WHAT THE TASK REQUIRES:
Repeat each line of the listing exactly as written.

SOURCE MATERIAL:
┄┄┄┄┄┄

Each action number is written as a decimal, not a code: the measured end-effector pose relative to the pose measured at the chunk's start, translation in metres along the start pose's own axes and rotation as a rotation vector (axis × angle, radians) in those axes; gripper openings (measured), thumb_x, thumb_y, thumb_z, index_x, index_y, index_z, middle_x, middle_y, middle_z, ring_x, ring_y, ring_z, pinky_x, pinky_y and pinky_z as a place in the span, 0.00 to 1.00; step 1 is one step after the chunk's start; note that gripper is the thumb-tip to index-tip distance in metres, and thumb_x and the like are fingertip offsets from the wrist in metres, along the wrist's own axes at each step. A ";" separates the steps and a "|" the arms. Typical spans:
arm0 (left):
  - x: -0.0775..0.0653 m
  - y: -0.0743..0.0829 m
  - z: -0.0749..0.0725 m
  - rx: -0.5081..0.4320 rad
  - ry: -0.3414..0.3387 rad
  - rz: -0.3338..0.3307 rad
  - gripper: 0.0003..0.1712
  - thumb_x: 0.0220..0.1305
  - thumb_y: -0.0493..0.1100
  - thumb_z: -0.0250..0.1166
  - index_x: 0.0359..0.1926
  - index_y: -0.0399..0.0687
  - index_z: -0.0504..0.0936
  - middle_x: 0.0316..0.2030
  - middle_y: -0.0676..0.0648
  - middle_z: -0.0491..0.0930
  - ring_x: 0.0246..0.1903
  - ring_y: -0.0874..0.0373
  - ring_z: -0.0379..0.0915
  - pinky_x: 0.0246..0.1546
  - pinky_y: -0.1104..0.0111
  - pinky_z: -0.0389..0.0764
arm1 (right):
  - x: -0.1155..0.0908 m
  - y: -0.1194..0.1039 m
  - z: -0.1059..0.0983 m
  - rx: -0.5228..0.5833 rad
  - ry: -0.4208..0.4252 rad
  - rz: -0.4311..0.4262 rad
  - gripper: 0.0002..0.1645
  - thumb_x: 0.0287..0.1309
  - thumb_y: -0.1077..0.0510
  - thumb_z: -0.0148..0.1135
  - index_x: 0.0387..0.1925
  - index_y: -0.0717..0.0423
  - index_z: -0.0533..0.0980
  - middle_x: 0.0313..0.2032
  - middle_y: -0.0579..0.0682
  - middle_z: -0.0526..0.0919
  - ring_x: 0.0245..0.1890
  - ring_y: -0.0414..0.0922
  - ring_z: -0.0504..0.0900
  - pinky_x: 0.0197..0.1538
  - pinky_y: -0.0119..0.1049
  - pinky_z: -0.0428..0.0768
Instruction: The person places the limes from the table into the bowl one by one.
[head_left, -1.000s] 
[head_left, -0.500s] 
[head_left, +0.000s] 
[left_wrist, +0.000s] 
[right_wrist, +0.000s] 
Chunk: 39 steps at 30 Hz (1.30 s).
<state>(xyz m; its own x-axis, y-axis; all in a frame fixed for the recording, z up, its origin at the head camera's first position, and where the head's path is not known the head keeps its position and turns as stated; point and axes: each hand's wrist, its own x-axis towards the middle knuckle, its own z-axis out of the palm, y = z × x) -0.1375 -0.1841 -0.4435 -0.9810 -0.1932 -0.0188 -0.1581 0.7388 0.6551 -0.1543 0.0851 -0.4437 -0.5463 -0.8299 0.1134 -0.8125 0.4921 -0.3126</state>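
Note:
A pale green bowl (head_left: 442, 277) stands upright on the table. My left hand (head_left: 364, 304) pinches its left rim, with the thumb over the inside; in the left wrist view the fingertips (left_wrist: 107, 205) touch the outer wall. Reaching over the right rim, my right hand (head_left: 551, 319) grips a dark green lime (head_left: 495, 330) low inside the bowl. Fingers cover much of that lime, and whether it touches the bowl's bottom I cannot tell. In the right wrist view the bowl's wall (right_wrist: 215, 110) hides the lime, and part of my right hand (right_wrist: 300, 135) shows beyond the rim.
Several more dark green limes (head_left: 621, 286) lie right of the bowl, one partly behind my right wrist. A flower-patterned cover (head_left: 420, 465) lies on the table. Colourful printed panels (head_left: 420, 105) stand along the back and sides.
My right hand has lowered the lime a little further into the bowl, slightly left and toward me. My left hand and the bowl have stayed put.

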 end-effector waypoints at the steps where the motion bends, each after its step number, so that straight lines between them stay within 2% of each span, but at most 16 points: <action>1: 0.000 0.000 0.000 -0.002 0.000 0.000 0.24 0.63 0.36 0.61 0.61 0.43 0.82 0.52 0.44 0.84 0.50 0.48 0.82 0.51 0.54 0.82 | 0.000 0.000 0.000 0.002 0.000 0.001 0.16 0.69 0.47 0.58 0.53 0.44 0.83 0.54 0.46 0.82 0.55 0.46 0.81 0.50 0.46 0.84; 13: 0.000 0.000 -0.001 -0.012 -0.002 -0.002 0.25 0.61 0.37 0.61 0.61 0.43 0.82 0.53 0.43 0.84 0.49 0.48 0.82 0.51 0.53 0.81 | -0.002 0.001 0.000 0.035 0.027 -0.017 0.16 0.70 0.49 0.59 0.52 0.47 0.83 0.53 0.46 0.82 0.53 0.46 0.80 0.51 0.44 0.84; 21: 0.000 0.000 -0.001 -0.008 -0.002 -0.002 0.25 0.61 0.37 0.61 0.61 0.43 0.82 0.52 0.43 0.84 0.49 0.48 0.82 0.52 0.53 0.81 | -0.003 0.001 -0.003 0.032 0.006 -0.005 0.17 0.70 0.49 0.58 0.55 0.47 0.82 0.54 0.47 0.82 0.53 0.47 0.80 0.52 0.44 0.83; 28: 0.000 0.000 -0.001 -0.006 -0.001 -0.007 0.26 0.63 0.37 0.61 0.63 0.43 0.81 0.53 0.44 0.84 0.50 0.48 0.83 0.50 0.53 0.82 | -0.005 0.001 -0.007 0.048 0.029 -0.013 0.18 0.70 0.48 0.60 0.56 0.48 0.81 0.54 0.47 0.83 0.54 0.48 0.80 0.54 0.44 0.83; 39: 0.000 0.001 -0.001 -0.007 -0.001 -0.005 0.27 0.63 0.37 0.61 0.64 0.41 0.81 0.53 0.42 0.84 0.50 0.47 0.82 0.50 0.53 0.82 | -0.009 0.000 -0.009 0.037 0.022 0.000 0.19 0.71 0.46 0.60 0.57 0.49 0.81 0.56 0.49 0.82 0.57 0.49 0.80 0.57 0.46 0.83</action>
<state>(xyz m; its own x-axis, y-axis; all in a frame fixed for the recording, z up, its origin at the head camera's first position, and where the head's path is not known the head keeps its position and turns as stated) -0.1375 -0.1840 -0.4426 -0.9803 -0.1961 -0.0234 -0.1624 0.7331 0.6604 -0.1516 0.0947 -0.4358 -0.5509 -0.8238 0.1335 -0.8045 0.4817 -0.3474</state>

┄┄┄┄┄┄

WRITTEN SOLUTION:
Each action number is written as a decimal, not a code: the measured end-effector pose relative to the pose measured at the chunk's start, translation in metres along the start pose's own axes and rotation as a rotation vector (axis × angle, radians) in those axes; gripper openings (measured), thumb_x, thumb_y, thumb_z, index_x, index_y, index_z, middle_x, middle_y, middle_z, ring_x, ring_y, ring_z, pinky_x, pinky_y and pinky_z as a place in the span, 0.00 to 1.00; step 1 is one step after the chunk's start; note that gripper is the thumb-tip to index-tip distance in metres, and thumb_x and the like are fingertip offsets from the wrist in metres, along the wrist's own axes at each step. A ";" separates the steps and a "|" the arms. Typical spans:
arm0 (left):
  - x: -0.0775..0.0653 m
  - y: -0.0743..0.0829 m
  - z: -0.0749..0.0725 m
  - rx: -0.5081..0.4320 rad
  - ry: -0.3414..0.3387 rad
  - rz: -0.3338..0.3307 rad
  - gripper: 0.0003..0.1712
  - thumb_x: 0.0220..0.1305
  - thumb_y: -0.0493..0.1100
  - thumb_z: -0.0250..0.1166
  - index_x: 0.0359..0.1926
  - index_y: -0.0399..0.0687
  - index_z: -0.0504..0.0936
  - middle_x: 0.0316..0.2030
  - middle_y: -0.0676..0.0648
  - middle_z: -0.0491..0.0930
  - ring_x: 0.0246..0.1903
  - ring_y: -0.0874..0.0373
  - ring_z: -0.0379..0.0915
  - pinky_x: 0.0246..0.1546
  - pinky_y: -0.1104..0.0111
  - pinky_z: -0.0389..0.0764
arm1 (right):
  - x: -0.1155..0.0908 m
  - y: -0.1194..0.1039 m
  - z: -0.1059..0.0983 m
  - rx: -0.5228..0.5833 rad
  - ry: -0.4208..0.4252 rad
  - rz: -0.4311..0.4262 rad
  - gripper: 0.0002..0.1645
  - thumb_x: 0.0287..0.1309
  - thumb_y: -0.1077..0.0510
  - thumb_z: -0.0148..0.1135
  - index_x: 0.0387..0.1925
  - index_y: -0.0717..0.0423
  - index_z: -0.0533..0.0980
  - middle_x: 0.0313..0.2032
  - middle_y: -0.0579..0.0682
  - middle_z: -0.0526..0.0919
  - ring_x: 0.0245..0.1890
  - ring_y: -0.0414..0.0922
  - ring_z: -0.0504..0.0900
  - pinky_x: 0.0197..0.1538
  - pinky_y: -0.0119..0.1049
  - pinky_z: -0.0428..0.0768
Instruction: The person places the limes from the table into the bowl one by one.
[head_left, -1.000s] 
[head_left, -0.500s] 
[head_left, +0.000s] 
[left_wrist, +0.000s] 
[right_wrist, +0.000s] 
Chunk: 39 steps at 30 Hz (1.30 s).
<state>(xyz m; its own x-axis, y-axis; all in a frame fixed for the recording, z up, its origin at the head camera's first position, and where the head's path is not known the head keeps its position and turns as stated; point and axes: each hand's wrist, its own x-axis towards the middle knuckle, its own z-axis out of the palm, y = z × x) -0.1375 -0.1841 -0.4435 -0.9810 -0.1932 -0.0188 -0.1581 0.7388 0.6551 -0.1543 0.0851 -0.4437 -0.5463 -0.8299 0.1134 -0.8125 0.4921 -0.3126</state>
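Note:
A pale green bowl (head_left: 442, 277) stands upright on the table. My left hand (head_left: 364, 304) pinches its left rim, with the thumb over the inside; in the left wrist view the fingertips (left_wrist: 107, 205) touch the outer wall. Reaching over the right rim, my right hand (head_left: 551, 319) grips a dark green lime (head_left: 495, 330) low inside the bowl. Fingers cover much of that lime, and whether it touches the bowl's bottom I cannot tell. In the right wrist view the bowl's wall (right_wrist: 215, 110) hides the lime, and part of my right hand (right_wrist: 300, 135) shows beyond the rim.
Several more dark green limes (head_left: 621, 286) lie right of the bowl, one partly behind my right wrist. A flower-patterned cover (head_left: 420, 465) lies on the table. Colourful printed panels (head_left: 420, 105) stand along the back and sides.
My right hand has lowered the lime a little further into the bowl, slightly left and toward me. My left hand and the bowl have stayed put.
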
 end-effector waypoints at the steps where the motion bends, each after its step number, so that straight lines between them stay within 2% of each span, but at most 16 points: <action>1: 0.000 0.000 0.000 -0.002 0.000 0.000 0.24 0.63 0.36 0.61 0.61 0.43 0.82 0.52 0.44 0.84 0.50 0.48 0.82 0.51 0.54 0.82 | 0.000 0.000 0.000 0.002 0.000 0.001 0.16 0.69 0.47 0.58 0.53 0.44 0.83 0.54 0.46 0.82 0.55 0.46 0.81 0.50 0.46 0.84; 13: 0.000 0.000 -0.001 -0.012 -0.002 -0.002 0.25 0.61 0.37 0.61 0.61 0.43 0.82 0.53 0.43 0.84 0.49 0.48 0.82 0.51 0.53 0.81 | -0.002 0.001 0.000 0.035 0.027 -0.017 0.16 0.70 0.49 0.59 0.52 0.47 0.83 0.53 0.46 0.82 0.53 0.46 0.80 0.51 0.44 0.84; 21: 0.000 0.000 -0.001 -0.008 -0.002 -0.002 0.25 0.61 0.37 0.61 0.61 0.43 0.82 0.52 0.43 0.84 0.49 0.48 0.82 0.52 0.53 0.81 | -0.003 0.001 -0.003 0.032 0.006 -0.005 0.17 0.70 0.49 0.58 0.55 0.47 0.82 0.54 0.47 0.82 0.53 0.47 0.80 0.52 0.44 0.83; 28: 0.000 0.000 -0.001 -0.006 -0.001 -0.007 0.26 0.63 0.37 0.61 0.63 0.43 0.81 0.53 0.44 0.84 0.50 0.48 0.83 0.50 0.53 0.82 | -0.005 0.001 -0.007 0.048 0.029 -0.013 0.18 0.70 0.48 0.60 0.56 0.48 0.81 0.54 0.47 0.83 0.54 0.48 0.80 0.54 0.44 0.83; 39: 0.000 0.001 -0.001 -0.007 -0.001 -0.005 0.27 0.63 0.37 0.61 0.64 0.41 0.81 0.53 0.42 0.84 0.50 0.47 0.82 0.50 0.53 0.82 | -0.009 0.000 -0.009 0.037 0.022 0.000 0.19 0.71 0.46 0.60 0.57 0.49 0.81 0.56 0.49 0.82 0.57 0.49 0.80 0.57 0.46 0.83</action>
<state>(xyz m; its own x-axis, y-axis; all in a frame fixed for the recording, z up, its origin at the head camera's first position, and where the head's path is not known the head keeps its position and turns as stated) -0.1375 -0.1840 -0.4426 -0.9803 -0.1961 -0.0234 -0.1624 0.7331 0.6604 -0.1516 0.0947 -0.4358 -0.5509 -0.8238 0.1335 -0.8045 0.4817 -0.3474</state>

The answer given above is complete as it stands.